Work instruction: Across these entries, report how many lines include the string "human", with nothing but the number.

Records shown:
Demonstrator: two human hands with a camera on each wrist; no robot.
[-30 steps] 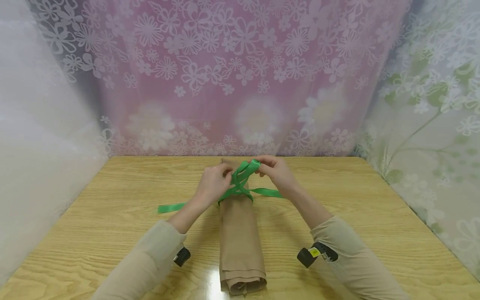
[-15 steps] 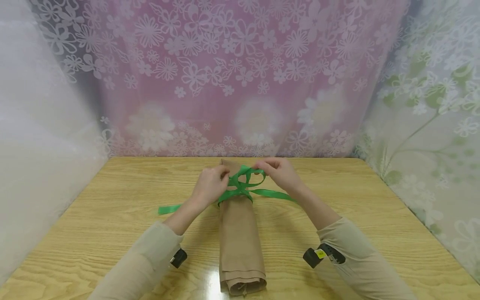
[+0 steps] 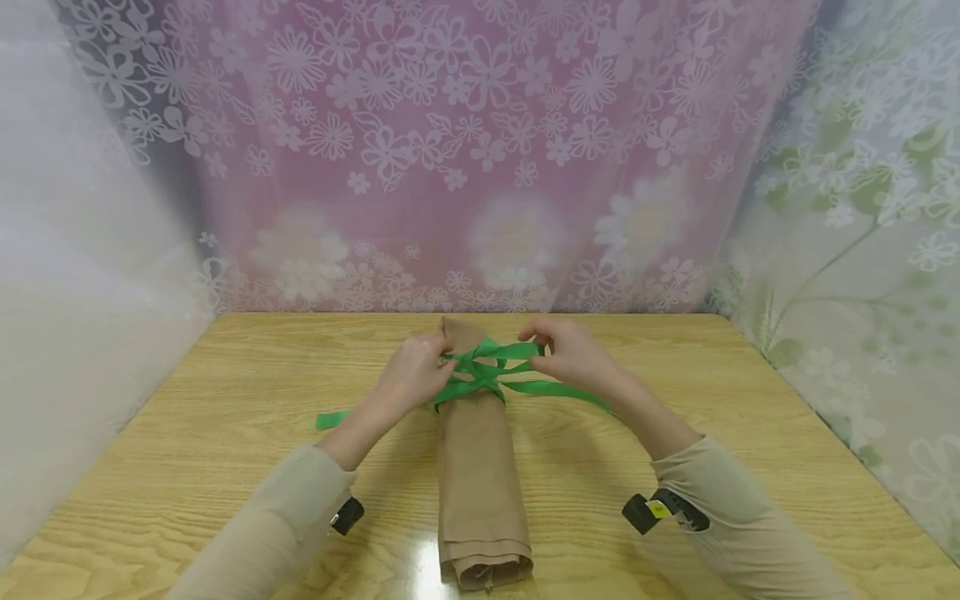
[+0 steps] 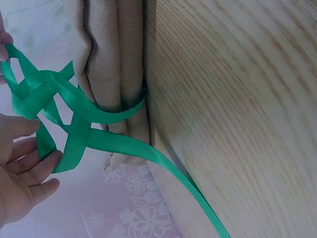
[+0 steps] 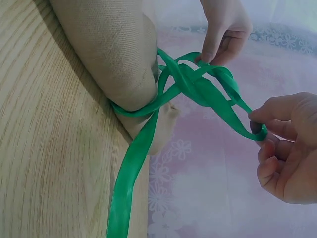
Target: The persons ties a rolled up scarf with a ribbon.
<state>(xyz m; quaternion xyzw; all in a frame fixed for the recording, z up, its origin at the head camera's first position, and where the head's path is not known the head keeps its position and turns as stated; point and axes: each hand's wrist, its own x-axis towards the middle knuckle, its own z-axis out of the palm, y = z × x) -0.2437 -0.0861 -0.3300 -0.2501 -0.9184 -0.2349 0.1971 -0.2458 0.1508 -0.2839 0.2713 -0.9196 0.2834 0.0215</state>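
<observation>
A rolled brown cloth (image 3: 483, 475) lies lengthwise on the table, with a green ribbon (image 3: 480, 385) wrapped round its far part. Above the roll the ribbon forms crossed loops. My left hand (image 3: 416, 371) holds the left loop; in the left wrist view its fingers (image 4: 42, 168) curl at the ribbon. On the other side my right hand (image 3: 573, 354) has its thumb and fingers inside and round the end of the right loop, which is stretched sideways. The right wrist view shows that loop's end between the thumb and fingers (image 5: 277, 111).
One ribbon tail (image 3: 332, 419) lies to the left on the wooden table (image 3: 225, 483); another tail (image 3: 558, 389) runs right, beneath the right forearm. Behind the table's far edge hangs a pink flowered curtain (image 3: 465, 167). Black wrist cameras (image 3: 641, 514) sit on both forearms.
My right hand has moved right and slightly toward me, drawing the right loop out from upright to nearly flat. The left hand has shifted slightly left and keeps hold of its loop.
</observation>
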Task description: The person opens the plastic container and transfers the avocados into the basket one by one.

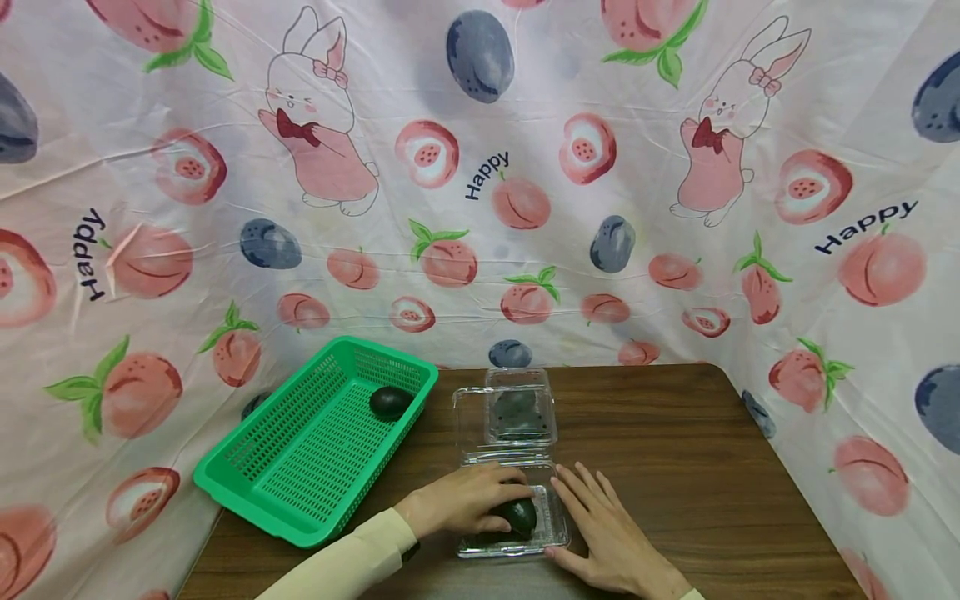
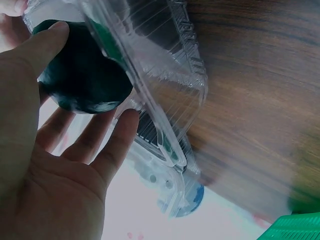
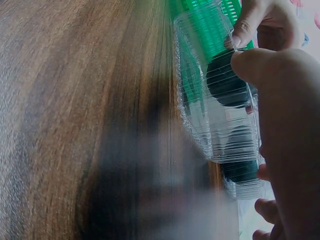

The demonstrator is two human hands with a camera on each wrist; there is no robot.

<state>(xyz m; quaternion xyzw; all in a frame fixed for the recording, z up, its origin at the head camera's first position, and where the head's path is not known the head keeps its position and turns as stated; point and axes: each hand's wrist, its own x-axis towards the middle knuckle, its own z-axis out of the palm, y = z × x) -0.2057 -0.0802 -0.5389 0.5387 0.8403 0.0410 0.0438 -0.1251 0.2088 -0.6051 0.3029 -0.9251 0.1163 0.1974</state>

Response for this exercise: 2